• _Exercise aim_
When a line in the records contains the string "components", copy that line.

Data items:
[Start of section]
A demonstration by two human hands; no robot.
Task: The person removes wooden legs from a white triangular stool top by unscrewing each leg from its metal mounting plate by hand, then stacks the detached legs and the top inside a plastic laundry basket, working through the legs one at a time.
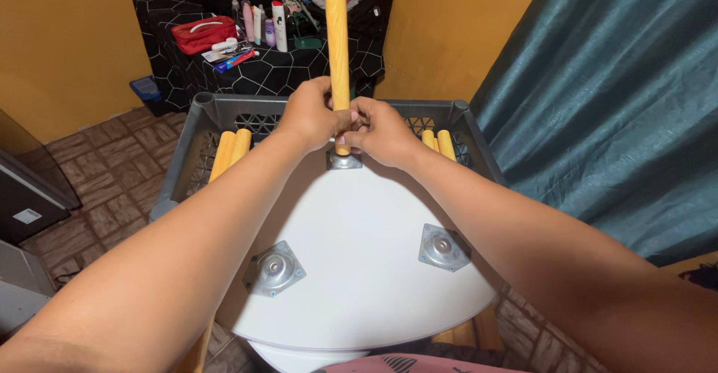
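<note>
White laminate makes up the round tabletop (359, 253), lying underside up across a grey plastic crate (224, 111), its far edge resting near the crate's middle. Spare wooden legs (230, 152) lie in the crate at far left, and more at far right (437, 142). The upright wooden leg (336, 44) stands with its lower end in the far metal mounting plate (344, 160). Two more plates sit bare, one near left (274, 268), one near right (443, 247). The left hand (310, 115) and right hand (381, 130) both wrap the leg's base, fingers closed narrow around it, just above the plate. To seat it well, I judge the leg should be kept plumb over the plate while turning, so the thread catches straight, with the grip low.
</note>
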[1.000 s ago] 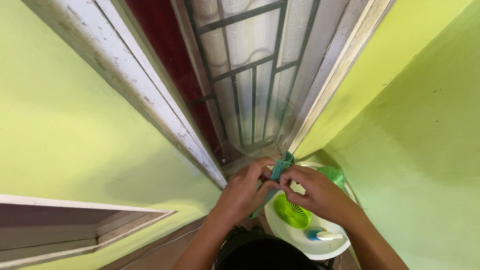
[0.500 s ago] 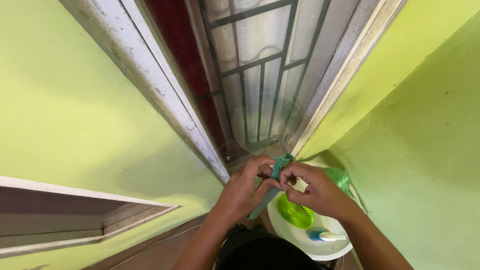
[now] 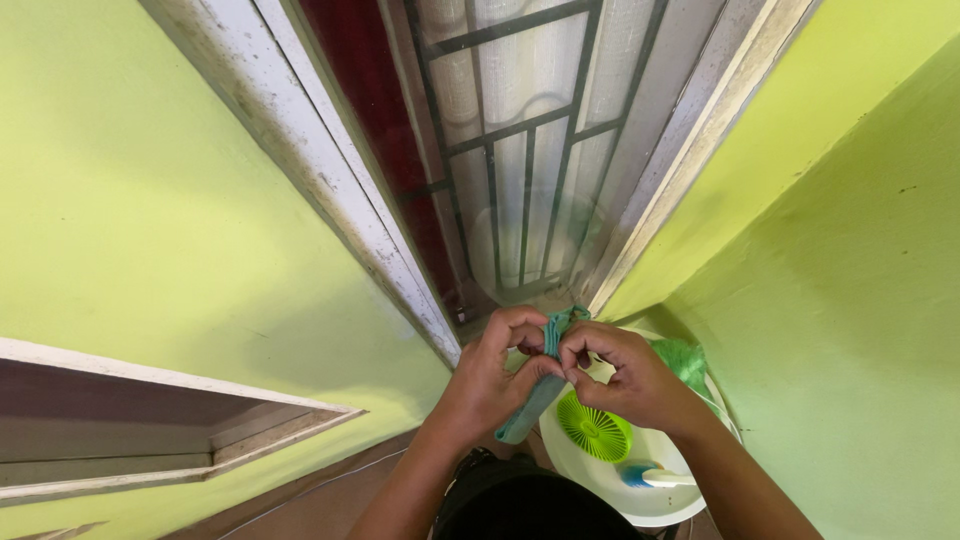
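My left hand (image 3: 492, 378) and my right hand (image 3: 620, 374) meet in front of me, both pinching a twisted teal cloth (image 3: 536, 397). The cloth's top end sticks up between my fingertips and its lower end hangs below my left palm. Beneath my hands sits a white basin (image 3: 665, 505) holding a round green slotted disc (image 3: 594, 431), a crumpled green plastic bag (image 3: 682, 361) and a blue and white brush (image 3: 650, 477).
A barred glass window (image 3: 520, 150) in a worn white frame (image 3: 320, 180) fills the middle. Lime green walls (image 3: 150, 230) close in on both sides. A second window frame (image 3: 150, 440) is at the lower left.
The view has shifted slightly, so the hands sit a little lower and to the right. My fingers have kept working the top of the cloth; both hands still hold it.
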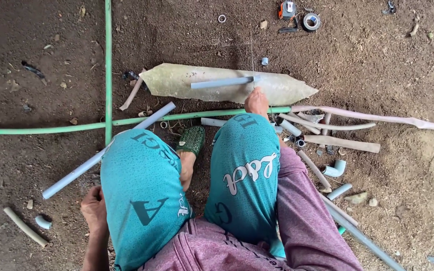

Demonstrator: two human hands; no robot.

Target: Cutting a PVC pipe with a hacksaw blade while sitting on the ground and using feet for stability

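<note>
- Down on the soil, a short grey pipe piece (222, 83) is seen lying on a flat pale board (287, 90).
- Just below the board, the right hand (256, 102) is placed near the piece's end; whether it grips cannot be told.
- Far below-left of the board, the left hand (94, 208) is rested by a knee, its fingers hidden.
- Two tape rolls (311, 21) are counted above the board.
- Open soil is left above-left of the board.
</note>
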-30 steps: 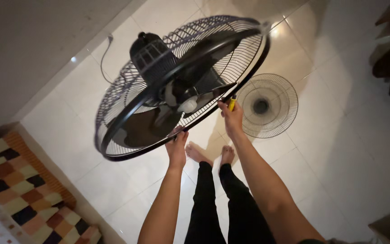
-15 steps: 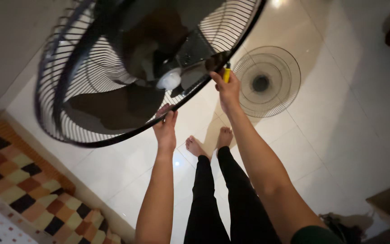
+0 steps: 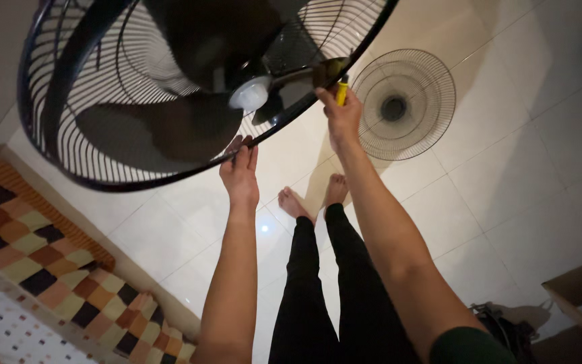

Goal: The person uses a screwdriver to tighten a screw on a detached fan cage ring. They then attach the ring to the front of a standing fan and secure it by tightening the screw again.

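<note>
While hands (image 3: 239, 172) grip fan (image 3: 170, 87), grille (image 3: 404, 104) lies on tiles (image 3: 506, 168).

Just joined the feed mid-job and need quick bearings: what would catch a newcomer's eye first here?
The large black wire-caged fan head, blades exposed, fills the upper left, tilted toward the camera. The left hand grips its lower rim, while the right hand holds a yellow-handled tool at the rim further right. A detached round wire fan grille lies flat on the glossy white tile floor beyond the bare feet.

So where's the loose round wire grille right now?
In the head view, the detached fan grille lies flat on the white tiled floor, upper right, just beyond the right hand and its yellow-handled tool.
</note>
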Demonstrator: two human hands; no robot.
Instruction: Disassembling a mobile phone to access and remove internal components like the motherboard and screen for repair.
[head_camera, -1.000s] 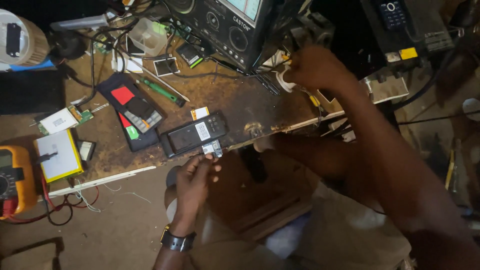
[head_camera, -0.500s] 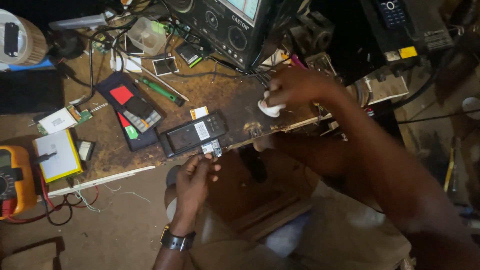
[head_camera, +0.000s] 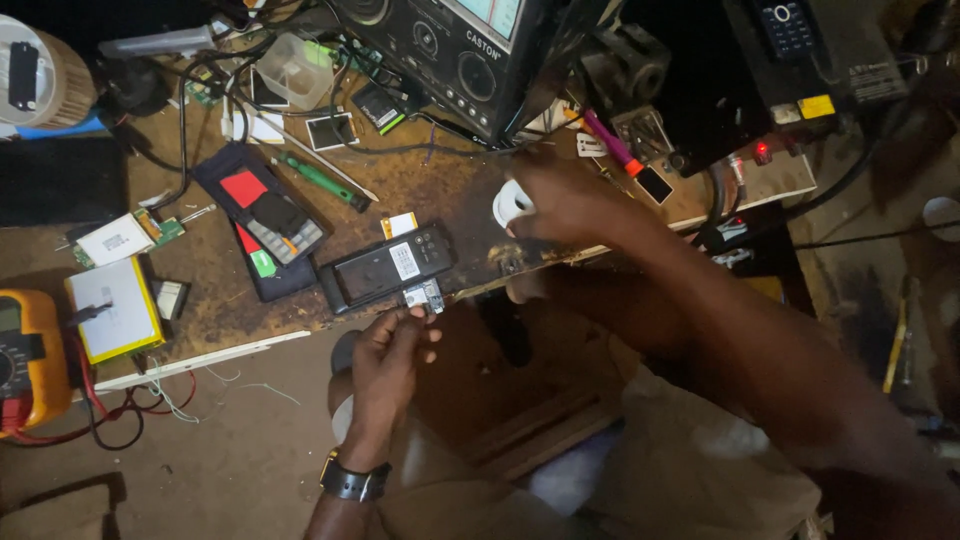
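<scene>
Head view, looking down on a cluttered wooden bench (head_camera: 420, 180). At its far edge stands a dark radio-like box (head_camera: 470, 50) with dials. Near the front edge lies an opened black phone body (head_camera: 385, 268), flat, long axis roughly along the edge. To its left lie a dark case (head_camera: 255, 215) carrying red and green parts, a yellow-edged flat battery pack (head_camera: 110, 308) and an orange multimeter (head_camera: 28, 355); a green-handled screwdriver (head_camera: 318, 180) lies behind the case. The right hand (head_camera: 565, 195) rests on the bench to the right of the phone body, its grip closed over a small white roll (head_camera: 510, 203), which shows at the fingertips on the hand's left side. The left hand (head_camera: 390, 355), a dark watch (head_camera: 352, 480) on its wrist, is just below the bench edge; its grip pinches a small circuit piece (head_camera: 425, 296) between thumb and fingers, the piece projecting above the fingertips and touching the phone body's near edge.
</scene>
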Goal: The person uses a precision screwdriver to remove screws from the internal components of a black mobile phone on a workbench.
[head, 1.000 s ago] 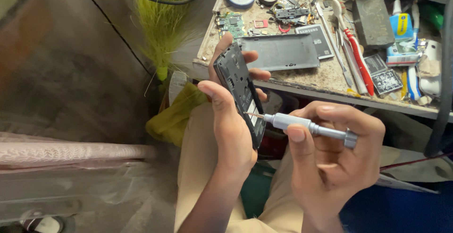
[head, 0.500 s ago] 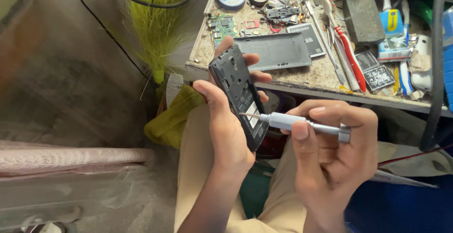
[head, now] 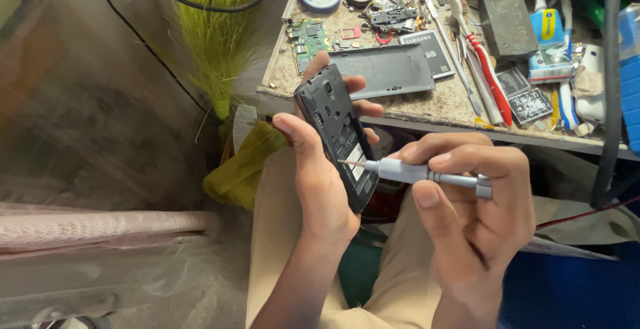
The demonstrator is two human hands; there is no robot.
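The phone [head: 339, 136], already stripped of its back cover and battery, stands tilted over the lap, clasped by the left hand [head: 320, 182], while the right hand [head: 467, 216] pinches a grey screwdriver [head: 417, 172] whose tip meets its lower frame, which looks otherwise intact.

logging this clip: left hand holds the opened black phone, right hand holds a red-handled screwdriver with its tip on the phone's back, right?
Not quite: the head view shows the slim metal screwdriver in the right hand is grey, not red-handled. The rest holds: the left hand grips the opened black phone.
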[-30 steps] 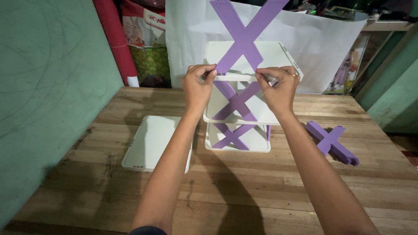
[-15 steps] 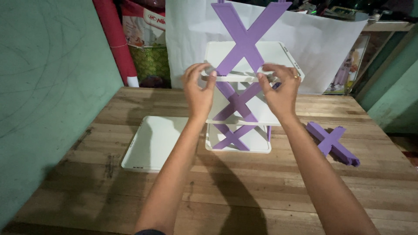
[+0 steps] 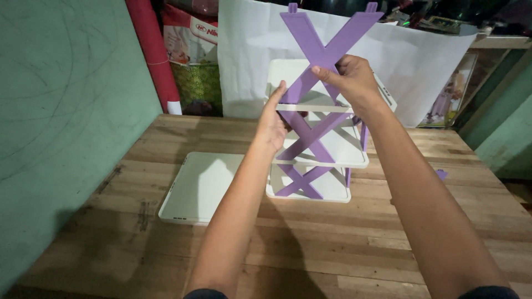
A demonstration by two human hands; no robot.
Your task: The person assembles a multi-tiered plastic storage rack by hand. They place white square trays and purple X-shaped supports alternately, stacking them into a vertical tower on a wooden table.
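Observation:
A small rack of white trays (image 3: 354,160) joined by purple X-shaped side braces stands on the wooden table (image 3: 310,254). My right hand (image 3: 349,77) grips the centre of the topmost purple X brace (image 3: 327,41), which rises above the top tray. My left hand (image 3: 274,119) presses flat against the front left edge of the top tray (image 3: 288,72), fingers pointing up. Lower purple braces (image 3: 305,166) cross between the shelves.
A loose white tray (image 3: 199,185) lies flat on the table left of the rack. A white sheet (image 3: 249,44) hangs behind, with a red roll (image 3: 152,52) and bags at the back left. A green wall (image 3: 61,111) runs along the left.
My right hand has moved from the tray's front edge up to the middle of the top X brace. My left hand has slid lower along the tray's left edge. The camera moved closer.

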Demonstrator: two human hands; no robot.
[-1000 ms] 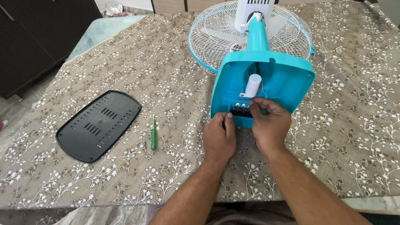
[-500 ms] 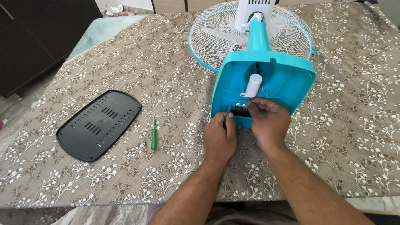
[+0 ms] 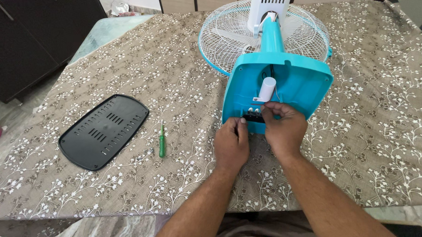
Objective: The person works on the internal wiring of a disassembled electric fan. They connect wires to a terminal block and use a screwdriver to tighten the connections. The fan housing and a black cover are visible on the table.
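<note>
Hands (image 3: 258, 135) at fan base (image 3: 308, 80) edge

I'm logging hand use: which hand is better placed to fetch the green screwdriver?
Left. The left hand is nearer the screwdriver, which lies on its side of the fan base; the right hand would have to cross over.

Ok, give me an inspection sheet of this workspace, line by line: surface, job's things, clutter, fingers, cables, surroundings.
Surface: table under a brown floral cloth.
Job's things: turquoise fan base lying open, white cylinder and black terminal block inside; white fan grille behind.
Clutter: black vented cover plate and green screwdriver lying apart on the cloth.
Fingers: left hand and right hand both at the terminal block; what they pinch is hidden.
Cables: thin wires beside the cylinder.
Surroundings: dark cabinet at left.
</note>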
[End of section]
• _Exercise output_
Instruction: Disassembling a mobile phone to access and remove internal components like the motherboard and screen for repair.
Goal: The person uses a precision screwdriver to remove screws from the internal components of a black mobile phone on a workbench.

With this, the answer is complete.